Lines in the listing below that include the word "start" need to be copied.
::::
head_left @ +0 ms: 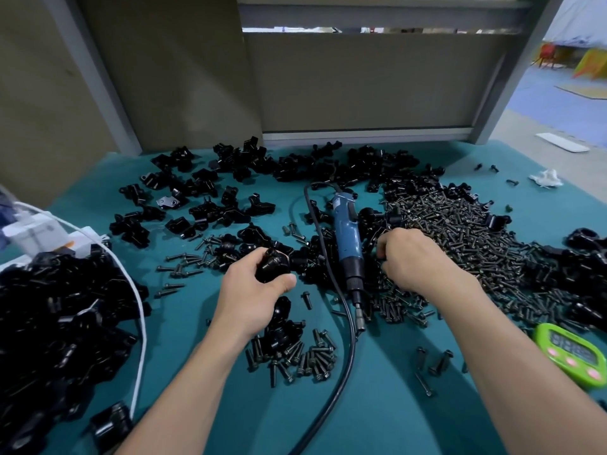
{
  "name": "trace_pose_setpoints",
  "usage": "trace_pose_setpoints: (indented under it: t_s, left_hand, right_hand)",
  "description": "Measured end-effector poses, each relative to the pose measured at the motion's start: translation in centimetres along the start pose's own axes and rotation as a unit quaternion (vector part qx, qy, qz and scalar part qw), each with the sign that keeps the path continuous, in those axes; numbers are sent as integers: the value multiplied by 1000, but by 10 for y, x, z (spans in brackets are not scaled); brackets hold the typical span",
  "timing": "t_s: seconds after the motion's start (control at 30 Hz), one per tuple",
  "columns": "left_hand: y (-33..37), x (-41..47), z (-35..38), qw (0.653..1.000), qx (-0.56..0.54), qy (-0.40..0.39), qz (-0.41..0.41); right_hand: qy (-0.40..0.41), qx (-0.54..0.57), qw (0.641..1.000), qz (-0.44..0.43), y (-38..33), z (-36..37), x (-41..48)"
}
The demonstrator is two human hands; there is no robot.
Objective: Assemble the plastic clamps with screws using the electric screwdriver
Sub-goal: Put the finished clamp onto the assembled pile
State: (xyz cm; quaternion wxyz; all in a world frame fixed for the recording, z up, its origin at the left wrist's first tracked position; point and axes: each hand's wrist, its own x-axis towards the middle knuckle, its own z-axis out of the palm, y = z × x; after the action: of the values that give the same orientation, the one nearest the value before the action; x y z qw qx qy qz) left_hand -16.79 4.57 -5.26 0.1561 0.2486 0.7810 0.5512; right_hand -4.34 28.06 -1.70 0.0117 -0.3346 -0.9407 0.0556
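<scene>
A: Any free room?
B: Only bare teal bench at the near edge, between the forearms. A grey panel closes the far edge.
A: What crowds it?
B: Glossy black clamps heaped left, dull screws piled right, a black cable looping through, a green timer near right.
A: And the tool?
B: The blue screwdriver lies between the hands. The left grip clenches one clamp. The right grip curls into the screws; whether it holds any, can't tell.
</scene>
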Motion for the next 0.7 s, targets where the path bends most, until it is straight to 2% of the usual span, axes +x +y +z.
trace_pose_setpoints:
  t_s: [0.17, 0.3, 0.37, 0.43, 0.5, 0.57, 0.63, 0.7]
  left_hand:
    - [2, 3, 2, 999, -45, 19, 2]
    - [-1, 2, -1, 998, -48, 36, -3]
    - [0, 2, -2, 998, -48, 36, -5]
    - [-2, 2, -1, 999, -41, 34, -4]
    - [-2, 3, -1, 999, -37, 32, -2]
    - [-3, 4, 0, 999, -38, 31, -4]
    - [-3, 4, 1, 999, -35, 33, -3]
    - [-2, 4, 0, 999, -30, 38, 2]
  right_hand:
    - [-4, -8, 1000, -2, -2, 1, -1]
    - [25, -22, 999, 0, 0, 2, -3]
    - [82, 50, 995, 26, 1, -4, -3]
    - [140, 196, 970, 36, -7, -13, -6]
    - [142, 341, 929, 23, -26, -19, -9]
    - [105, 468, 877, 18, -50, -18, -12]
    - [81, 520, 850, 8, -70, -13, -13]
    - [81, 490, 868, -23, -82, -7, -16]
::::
→ **Solution to this task**:
  "description": "Measured end-effector poses, each relative to the pose measured at the motion's start: translation in centimetres along the start pose's own axes and rotation as a unit quaternion (vector part qx, qy, qz and scalar part qw), each with the sign that keeps the path continuous, in those axes; numbers are sent as integers: the value multiplied by 1000, but by 10 for y, x, z (spans in brackets are not scaled); brackets hold the typical span",
  "timing": "t_s: seconds after the motion's start (control at 30 Hz), one per tuple",

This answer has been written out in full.